* **What this task involves**: Retype word for word the first line of the listing and each line after it up to the line with "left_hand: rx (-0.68", with the pictures taken out.

* **Source material**:
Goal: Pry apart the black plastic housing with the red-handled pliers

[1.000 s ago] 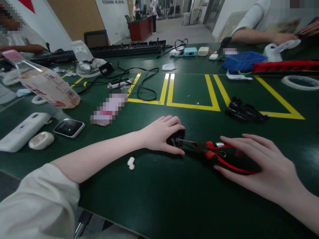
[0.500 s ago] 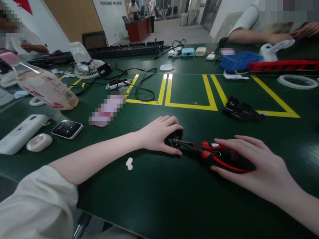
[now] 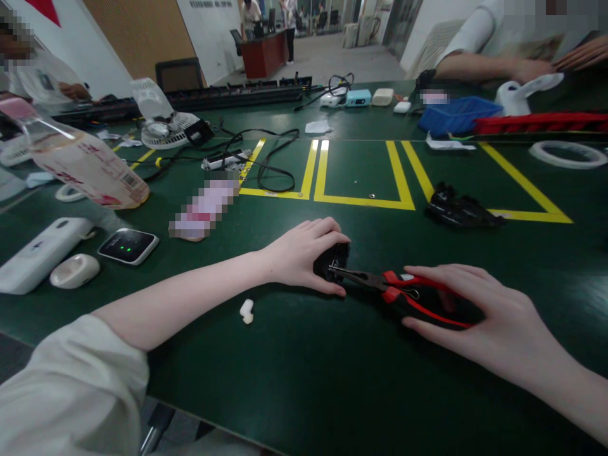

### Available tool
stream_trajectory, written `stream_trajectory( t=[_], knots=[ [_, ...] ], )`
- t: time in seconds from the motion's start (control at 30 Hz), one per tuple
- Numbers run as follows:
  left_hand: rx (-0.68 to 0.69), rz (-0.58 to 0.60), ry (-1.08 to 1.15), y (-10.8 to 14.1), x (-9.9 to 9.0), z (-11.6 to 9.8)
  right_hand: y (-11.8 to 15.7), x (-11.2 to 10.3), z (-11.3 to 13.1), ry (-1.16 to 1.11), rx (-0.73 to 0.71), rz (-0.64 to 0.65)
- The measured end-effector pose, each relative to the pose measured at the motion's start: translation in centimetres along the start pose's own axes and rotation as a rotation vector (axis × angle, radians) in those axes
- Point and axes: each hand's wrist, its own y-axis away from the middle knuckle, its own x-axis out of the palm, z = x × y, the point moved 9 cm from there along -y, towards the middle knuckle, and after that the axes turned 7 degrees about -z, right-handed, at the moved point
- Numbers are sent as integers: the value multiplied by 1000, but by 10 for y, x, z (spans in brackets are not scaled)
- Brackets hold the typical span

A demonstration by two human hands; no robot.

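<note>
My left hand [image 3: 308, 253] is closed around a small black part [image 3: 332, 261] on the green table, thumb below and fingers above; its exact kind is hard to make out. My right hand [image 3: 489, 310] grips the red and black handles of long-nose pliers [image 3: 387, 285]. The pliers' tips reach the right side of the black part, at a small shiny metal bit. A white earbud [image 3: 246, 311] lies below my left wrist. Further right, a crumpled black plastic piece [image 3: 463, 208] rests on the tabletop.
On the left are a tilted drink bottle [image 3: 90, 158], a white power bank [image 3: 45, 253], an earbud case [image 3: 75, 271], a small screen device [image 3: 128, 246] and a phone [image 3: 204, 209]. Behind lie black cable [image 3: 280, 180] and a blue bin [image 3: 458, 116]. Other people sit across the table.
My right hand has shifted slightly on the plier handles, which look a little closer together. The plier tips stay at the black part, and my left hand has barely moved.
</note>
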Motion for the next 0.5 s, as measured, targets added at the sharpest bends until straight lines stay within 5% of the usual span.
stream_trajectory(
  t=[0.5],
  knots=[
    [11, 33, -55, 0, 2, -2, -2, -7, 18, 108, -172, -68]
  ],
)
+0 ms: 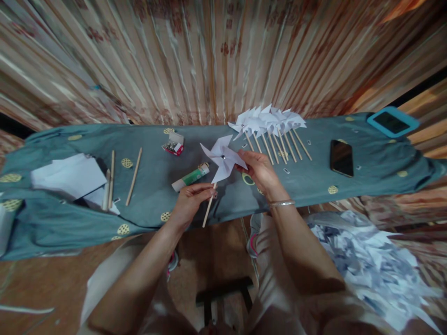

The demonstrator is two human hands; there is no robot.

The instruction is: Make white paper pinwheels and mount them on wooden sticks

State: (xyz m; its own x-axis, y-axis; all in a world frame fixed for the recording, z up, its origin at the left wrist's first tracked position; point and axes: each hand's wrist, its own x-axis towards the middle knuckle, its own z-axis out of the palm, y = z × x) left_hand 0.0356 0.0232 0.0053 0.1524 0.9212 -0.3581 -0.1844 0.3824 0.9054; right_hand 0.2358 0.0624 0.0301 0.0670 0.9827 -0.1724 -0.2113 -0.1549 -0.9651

* **Solution for this problem**:
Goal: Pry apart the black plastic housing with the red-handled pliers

[1.000 s ago] 
[0.500 s ago] 
[now] 

### Available tool
stream_trajectory, written `stream_trajectory( t=[_], knots=[ [_, ...] ], )`
- t: time in seconds from the motion's start (control at 30 Hz), one per tuple
- Numbers run as follows:
  left_hand: rx (-0.68 to 0.69), rz (-0.58 to 0.60), ry (-1.08 to 1.15), y (-10.8 to 14.1), x (-9.9 to 9.0), z (-11.6 to 9.8)

That concludes the response.